I admit it. I have a fanatic attachment to particularly striking walking sticks, it might even be the onset of an incipient mania in which one's entire lust for life is henceforth linked to lovely walking sticks. Forest, lake, spring, winter, woman, art—all fade away, and there's only one still thrilling thing left: your lovely walking stick! Even though, in my case, I do not suspect this insidious devolution of a predilection, every pet feeling in our nervous system can, alas, evolve, or realign itself into an
idée fixe.
The fact is, I know all the walking sticks for sale in Vienna, have my own special favorites in each establishment, sticks which, strange at it may seem, are the least likely to be bought by someone else. Does that surprise you, Peter Altenberg, you with your eccentric taste?! A young woman once gave me as a gift one of these passionately coveted walking sticks which stood for two years in the display case. It was made of light gray spayed goat horn and sugar cane. A remarkably successful product made in Vienna in the English style, it cost only eleven Crowns. The dear young donor sewed me a sheath of fine deer hide with brown silk for the handle.

But then they kidded in café and restaurant: “What's wrong with your Sir Stick?! Did he catch a cold in inclement weather?!?”

Somebody said: “Peter Altenberg, you're striking enough as is. Enough already with these forced efforts to make yourself ridiculous. The effect is self-evident!”

My walking stick was often knocked over. One time a man said: “Don't look so reproachful, you think I did it on purpose?!”

“No,” I replied, “I don't think so; for what reason would you have to deliberately knock down my poor walking stick?!”

“There, you see, just be a little sensible,” said the man and pardoned me.

As a consequence of these painful occurrences, I brought my beloved walking stick back each week to the little shop in which it had been bought and asked them to make good the damages through polishing etc., etc. The salesman always replied politely: “In two to three days! No charge for the repairs!” After a while I
realized that he took me for a “walking stick nut” and never even thought of sending the stick back for repair. He always said: “That's exactly how the stick came from the ‘factory'! It's as if you'd divined it!” One time I noticed a tiny nick.

“But this nick is still there,” I humbly maintained.

“Yes, well, that's an innate function of the organic structure of the goat horn cell tissue itself, even our factory can't iron it out—.”
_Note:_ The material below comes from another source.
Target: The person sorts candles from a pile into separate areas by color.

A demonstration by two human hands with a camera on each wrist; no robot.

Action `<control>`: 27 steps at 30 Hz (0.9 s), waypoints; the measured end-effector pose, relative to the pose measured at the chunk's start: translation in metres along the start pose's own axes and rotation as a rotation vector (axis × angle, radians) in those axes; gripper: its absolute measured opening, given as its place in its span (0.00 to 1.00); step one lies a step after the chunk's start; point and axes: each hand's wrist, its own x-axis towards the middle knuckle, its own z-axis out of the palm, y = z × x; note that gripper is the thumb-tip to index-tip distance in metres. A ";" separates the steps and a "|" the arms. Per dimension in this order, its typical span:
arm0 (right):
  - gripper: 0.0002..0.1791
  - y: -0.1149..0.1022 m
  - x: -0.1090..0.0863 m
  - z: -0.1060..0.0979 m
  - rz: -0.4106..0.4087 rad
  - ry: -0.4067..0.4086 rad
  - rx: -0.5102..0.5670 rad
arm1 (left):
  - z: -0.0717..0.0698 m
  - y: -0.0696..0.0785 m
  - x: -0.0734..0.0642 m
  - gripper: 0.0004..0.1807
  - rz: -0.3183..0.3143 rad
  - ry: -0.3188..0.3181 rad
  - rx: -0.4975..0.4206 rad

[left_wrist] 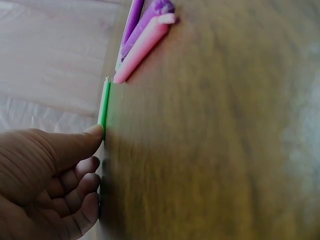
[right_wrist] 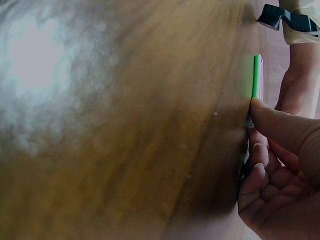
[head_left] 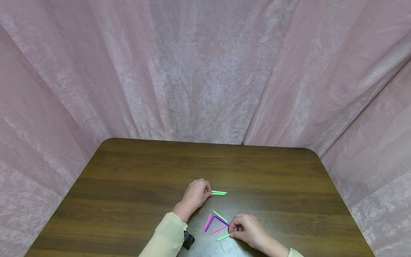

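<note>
My left hand [head_left: 195, 194] pinches the near end of a pair of thin green candles [head_left: 219, 192], side by side near the middle of the table. In the left wrist view the thumb lies on one green candle [left_wrist: 104, 102]. My right hand [head_left: 248, 230] pinches a green candle [head_left: 223, 237] low on the table; its thumb covers one end. Between the hands, two purple candles [head_left: 210, 223] meet in a peak. A pink candle [head_left: 207, 222] lies left of them, another pink candle [head_left: 217, 230] below, and a green candle [head_left: 219, 216] along the upper right.
A brown wooden table [head_left: 144, 171] with rounded far corners bears everything. Pink curtains [head_left: 205, 71] hang behind it and at both sides. A black wrist camera [head_left: 188, 239] is strapped below the left sleeve [head_left: 167, 233].
</note>
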 end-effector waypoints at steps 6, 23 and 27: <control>0.10 0.001 0.000 0.001 -0.010 -0.010 0.001 | -0.001 0.000 0.000 0.12 -0.014 -0.011 -0.013; 0.08 -0.001 -0.001 0.000 0.005 0.034 0.055 | -0.004 0.001 -0.003 0.11 -0.044 -0.032 -0.057; 0.08 -0.002 -0.001 -0.001 0.010 0.037 0.063 | -0.004 0.002 -0.005 0.10 -0.045 -0.043 -0.067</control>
Then I thought: If they had seriously filed, grated, polished it down, there would be nothing left today of my wondrous spayed goat horn handle. How can I thank you enough for your considerate wisdom: “He's a stick-nut! Better handle with kid gloves!”

A Walk

I ran into an important politician in the Stadtpark. “Well, that's all very interesting, but everyone of you writers has a screw loose!”

“Well, for heaven's sake, that's the tool of our trade. The shoemaker has a shoemaker's bench, or else he wouldn't be able to make any shoes. We have a screw loose, or else we wouldn't be able to be any different from the others and would be unable, therefore, to communicate anything special to them that they don't already know!”
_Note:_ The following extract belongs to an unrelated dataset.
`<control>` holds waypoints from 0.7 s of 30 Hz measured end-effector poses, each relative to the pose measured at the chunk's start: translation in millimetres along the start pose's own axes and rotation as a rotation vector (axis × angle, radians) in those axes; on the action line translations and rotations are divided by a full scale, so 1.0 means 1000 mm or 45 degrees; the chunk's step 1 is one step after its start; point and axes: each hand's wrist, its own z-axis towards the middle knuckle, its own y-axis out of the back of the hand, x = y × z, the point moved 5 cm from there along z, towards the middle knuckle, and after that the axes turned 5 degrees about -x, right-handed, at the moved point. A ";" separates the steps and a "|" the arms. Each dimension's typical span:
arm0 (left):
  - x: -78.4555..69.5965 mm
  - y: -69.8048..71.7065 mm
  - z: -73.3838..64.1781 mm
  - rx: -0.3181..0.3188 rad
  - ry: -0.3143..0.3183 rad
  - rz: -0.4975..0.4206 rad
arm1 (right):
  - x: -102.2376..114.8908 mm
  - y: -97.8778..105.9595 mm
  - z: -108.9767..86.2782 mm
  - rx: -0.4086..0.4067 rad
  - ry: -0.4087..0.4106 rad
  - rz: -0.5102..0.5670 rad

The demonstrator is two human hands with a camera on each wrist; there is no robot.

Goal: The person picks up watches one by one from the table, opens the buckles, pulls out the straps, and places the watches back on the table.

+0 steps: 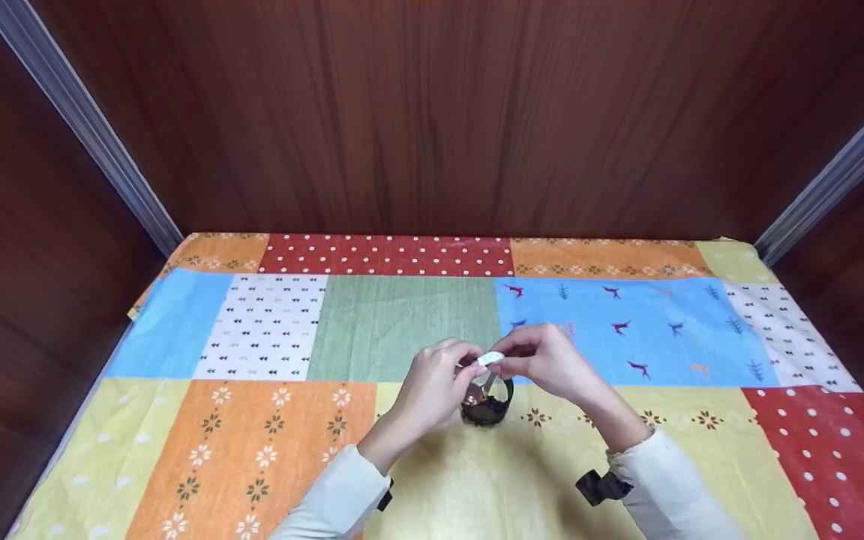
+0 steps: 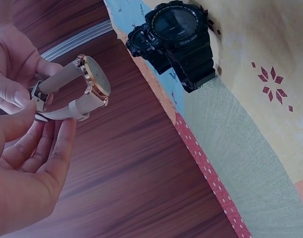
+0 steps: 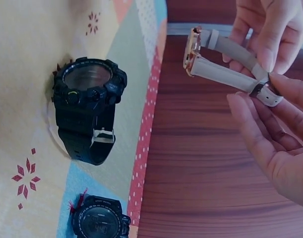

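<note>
Both hands hold a wristwatch with a rose-gold case and a pale strap (image 1: 490, 359) above the cloth. My left hand (image 1: 436, 382) pinches the strap from the left, and my right hand (image 1: 548, 361) pinches it from the other side near the buckle (image 3: 258, 89). The strap forms a loop, with the case (image 2: 96, 77) hanging away from the fingers. Below the hands stands a black digital watch (image 1: 484, 410), its strap curved into a loop. A second black watch (image 3: 100, 221) shows in the wrist views; I cannot make it out in the head view.
A patchwork-print cloth (image 1: 252, 450) covers the table. Dark wood panels (image 1: 432, 120) rise behind it and on both sides, with grey metal strips (image 1: 87, 112) at the corners. A black device (image 1: 603, 486) is strapped at the right wrist.
</note>
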 end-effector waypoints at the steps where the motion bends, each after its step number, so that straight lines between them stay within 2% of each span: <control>1: 0.001 0.000 0.000 0.002 0.006 -0.006 | -0.001 0.000 0.000 0.004 -0.020 0.035; 4: 0.002 0.001 0.000 0.007 0.020 -0.022 | -0.003 0.000 0.000 0.008 -0.074 0.125; 14: 0.005 0.001 0.001 0.014 0.043 -0.114 | -0.007 0.005 -0.002 -0.009 -0.166 0.274; 21: 0.006 0.002 0.000 0.018 0.075 -0.163 | -0.006 0.008 -0.003 -0.031 -0.183 0.340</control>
“But what about those writers with no screw loose?!”

“Writers, precisely, my dear sir, they are not!”

“For once you actually seem to hit the nail on the head. Why just the other day when I went for a walk in the woods with one of those famous ‘altogether normal' ones, and he suddenly screamed on the verge of despair: ‘These woods are too green for me, too green, much much too green!' it first dawned on me and I recognized that he was a real great writer!”

“On the contrary, that one, in particular, was a just a fool! Any man for whom the woods are too green is no writer, but rather a fool! He really has no screw loose. He's a perfectly normal fool!”